Jugamos - Game platform. Next.js frontend, FastAPI backend, nginx reverse proxy. JWT auth, avatar uploads. Three separate Tailscale nodes for isolation.
Cleanfuture.io - Renewable energy comparison platform. Next.js frontend, FastAPI backend. Helps users compare solar systems and research energy implementation.
Security
Layered security across all nodes. Two main tools: Fail2Ban for intrusion detection, HashiCorp Vault for secrets management.
Fail2Ban:
- Running on all 3 nodes, monitors SSH
- 3 failed attempts = 1 hour IP ban
- Ban events shipped to Loki, viewable in Grafana
HashiCorp Vault:
- Centralized secrets management
- API tokens, database credentials, Tailscale keys
- Nothing hardcoded in repos
SSH Hardening:
- Key-only auth (ED25519), no passwords
- Root login disabled
- AllowUsers whitelist
- X11 forwarding off
- Idle timeout kicks inactive sessions
Firewall:
- UFW default deny on all nodes
- Only Tailscale subnet (100.64.0.0/10) allowed
- Zero public ports exposed
Database:
- keyFile auth between replica members
- Separate users for admin, app, monitoring
- Credentials pulled from Vault, set as env vars
Containers:
- Loki runs non-root with no-new-privileges
- Tailscale sidecars isolate each service
- Only cAdvisor runs privileged (required for metrics)
Notifications
Slack: Webhook integration for Grafana alerts, backup status, Fail2Ban triggers.

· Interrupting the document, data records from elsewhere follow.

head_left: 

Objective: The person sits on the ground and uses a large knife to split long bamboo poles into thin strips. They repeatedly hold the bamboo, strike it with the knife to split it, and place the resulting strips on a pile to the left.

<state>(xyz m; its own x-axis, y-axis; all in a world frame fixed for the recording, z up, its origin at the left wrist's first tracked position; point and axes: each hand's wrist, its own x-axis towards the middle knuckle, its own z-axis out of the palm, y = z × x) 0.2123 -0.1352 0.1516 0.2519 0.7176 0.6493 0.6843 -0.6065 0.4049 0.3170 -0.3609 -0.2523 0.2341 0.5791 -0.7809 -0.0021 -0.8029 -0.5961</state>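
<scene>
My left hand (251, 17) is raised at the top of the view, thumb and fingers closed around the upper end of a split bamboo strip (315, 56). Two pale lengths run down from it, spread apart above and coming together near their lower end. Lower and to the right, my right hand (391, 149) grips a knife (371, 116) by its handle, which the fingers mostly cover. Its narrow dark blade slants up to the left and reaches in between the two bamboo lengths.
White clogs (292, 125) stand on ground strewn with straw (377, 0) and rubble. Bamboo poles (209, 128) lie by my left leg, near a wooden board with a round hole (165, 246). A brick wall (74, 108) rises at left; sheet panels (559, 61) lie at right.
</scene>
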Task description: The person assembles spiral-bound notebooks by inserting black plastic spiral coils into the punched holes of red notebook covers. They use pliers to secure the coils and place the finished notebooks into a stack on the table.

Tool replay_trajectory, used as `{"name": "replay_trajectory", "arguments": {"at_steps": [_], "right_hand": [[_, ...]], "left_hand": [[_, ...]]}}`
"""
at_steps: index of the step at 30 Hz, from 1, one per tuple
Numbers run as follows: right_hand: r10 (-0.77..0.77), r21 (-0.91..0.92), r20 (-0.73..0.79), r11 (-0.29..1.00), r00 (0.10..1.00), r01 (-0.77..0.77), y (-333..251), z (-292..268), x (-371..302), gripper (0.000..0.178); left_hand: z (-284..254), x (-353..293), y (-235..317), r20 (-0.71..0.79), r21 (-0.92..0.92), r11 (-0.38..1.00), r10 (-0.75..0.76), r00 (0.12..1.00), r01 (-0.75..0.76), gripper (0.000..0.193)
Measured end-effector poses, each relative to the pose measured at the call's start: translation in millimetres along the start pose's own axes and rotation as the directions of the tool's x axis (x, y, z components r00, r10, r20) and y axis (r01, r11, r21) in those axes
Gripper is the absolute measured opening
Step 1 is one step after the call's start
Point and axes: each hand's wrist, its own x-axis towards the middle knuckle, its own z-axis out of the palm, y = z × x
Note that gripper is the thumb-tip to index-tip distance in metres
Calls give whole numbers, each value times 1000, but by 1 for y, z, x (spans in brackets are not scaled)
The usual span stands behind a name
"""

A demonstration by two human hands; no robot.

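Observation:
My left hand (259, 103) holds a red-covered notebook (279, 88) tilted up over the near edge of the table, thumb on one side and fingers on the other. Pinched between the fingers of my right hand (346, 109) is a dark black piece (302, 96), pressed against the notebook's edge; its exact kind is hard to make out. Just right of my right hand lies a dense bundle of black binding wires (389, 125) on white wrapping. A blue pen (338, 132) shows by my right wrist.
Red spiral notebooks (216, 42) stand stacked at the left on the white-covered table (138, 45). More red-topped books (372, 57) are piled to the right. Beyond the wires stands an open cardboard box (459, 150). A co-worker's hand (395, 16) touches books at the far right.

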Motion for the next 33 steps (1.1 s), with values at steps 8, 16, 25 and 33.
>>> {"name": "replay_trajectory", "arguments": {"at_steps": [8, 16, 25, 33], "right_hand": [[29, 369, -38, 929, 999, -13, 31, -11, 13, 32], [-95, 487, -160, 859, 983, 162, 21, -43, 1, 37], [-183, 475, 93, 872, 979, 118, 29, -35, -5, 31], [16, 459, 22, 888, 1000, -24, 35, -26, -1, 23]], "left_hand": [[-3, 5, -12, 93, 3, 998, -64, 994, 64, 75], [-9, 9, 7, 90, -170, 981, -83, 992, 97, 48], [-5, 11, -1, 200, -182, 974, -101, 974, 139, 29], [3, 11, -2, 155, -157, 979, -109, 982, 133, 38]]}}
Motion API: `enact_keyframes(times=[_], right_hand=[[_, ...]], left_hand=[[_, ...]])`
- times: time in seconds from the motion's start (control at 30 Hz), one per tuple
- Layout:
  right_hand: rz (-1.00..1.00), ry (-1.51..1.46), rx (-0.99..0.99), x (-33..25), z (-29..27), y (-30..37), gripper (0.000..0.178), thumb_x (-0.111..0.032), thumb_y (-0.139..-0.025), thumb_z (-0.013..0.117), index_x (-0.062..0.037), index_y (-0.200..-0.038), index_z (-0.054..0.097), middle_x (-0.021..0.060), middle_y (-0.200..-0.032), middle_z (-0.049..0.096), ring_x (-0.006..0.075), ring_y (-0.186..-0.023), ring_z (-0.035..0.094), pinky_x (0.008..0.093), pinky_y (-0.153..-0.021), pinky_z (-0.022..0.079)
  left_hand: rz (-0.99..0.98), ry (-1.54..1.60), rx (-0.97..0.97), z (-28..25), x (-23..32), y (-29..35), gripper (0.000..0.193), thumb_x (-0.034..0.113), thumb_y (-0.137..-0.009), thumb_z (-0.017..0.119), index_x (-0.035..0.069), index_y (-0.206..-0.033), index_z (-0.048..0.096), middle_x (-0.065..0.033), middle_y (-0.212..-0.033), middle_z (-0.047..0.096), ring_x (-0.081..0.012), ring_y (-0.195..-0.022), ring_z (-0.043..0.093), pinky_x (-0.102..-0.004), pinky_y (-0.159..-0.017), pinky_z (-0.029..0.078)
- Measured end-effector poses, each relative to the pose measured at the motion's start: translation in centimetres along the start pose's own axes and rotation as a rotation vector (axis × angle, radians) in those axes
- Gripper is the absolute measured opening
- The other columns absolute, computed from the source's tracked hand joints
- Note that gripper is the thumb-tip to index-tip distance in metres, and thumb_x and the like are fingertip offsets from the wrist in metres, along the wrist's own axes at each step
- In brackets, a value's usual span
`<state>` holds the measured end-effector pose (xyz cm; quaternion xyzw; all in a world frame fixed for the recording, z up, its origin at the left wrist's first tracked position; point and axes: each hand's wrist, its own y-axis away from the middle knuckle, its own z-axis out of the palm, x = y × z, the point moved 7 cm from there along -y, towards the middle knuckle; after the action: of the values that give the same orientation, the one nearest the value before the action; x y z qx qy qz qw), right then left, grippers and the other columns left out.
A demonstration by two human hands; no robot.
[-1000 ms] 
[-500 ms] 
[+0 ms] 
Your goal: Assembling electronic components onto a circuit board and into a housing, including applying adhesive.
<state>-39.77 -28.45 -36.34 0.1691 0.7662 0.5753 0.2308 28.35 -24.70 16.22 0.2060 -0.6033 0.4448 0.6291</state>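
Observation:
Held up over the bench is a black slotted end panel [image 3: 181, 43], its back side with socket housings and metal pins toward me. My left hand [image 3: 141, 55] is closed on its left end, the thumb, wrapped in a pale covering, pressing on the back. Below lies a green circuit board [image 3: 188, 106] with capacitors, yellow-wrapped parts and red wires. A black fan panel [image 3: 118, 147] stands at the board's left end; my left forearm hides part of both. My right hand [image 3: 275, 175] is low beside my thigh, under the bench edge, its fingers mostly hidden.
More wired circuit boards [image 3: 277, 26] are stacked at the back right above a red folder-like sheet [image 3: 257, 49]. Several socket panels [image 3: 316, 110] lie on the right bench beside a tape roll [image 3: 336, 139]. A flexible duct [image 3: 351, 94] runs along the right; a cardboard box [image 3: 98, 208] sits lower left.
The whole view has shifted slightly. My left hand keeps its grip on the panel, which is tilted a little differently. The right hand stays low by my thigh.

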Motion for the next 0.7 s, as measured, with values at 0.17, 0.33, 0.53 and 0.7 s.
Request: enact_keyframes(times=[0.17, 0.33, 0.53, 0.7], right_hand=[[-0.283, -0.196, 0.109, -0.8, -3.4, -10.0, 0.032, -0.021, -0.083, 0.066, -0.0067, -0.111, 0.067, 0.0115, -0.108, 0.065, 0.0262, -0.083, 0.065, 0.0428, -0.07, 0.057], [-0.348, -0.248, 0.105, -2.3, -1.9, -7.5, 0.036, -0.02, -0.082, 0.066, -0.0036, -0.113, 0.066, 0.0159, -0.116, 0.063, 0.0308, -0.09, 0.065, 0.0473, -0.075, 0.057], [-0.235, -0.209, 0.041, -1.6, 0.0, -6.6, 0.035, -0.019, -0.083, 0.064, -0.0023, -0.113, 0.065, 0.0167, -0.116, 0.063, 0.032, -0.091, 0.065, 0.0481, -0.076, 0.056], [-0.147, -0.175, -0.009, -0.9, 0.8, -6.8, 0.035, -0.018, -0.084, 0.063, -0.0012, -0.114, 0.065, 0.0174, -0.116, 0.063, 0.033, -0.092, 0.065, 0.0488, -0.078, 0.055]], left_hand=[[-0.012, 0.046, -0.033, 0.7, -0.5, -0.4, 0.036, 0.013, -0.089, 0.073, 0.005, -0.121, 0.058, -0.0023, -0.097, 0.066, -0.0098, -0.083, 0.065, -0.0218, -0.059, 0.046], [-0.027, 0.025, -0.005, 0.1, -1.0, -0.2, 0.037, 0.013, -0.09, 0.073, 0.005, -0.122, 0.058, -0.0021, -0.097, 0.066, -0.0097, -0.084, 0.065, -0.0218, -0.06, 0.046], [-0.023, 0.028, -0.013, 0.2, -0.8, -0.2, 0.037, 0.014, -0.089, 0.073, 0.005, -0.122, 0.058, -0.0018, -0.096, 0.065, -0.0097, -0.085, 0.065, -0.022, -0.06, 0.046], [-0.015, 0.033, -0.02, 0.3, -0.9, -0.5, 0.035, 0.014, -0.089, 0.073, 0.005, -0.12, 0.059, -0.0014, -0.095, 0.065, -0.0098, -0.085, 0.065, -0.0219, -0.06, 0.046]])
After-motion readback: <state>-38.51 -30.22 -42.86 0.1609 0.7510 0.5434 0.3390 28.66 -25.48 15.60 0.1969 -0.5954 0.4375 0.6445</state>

Email: Routed through Cloudflare Email Workers. No local SMTP server to maintain.
What's Next
- Keep building out infrastructure and ansible playbooks for Nvidia's Orchestrator 8b to run, more grafana alerting with model in the loop to handle issues immediately.
- Add one or two more beelink sized nodes at different locations.
- Start implementing cloud nodes, run the nginx proxy service and load balance from that node when traffic increases across apps.
- Get 8-12gb more vram locally to run larger models, offload smaller models for RAG retrieval onto the new GPU.
- Improve and keep building more apps to get more traffic. I build what is required, and try to omit technical implementations when not warranted.